:: Work instruction ::
No pictures belong in the result; set down exactly the lines from the one containing "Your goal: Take" through the final line of the listing, and nothing more.

======== Data provided

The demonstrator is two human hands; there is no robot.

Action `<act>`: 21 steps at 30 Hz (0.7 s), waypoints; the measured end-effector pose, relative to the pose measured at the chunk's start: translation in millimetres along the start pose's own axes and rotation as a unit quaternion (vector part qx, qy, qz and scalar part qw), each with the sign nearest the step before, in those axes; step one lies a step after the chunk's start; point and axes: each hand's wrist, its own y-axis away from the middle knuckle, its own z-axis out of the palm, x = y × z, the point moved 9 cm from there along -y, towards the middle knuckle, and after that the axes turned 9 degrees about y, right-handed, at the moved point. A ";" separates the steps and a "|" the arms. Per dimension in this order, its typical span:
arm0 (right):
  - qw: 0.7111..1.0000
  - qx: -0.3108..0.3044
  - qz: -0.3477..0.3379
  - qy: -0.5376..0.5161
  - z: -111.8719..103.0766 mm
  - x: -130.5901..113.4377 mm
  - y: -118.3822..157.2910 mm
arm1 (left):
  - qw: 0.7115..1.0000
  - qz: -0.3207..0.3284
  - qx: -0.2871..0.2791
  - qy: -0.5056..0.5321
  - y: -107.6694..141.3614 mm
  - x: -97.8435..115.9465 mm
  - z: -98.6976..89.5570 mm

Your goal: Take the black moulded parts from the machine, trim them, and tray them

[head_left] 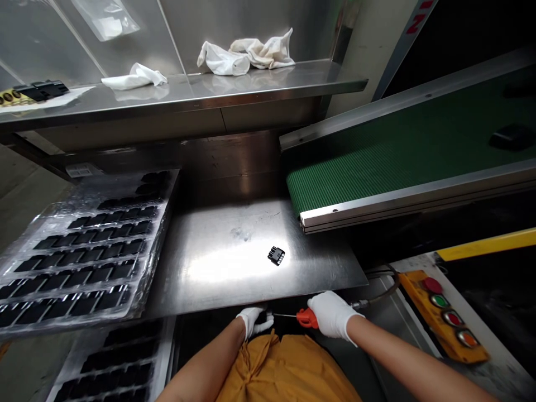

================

:: Answer for this exercise ::
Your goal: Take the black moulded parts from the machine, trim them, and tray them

[head_left] 

No additional work is needed on this exercise.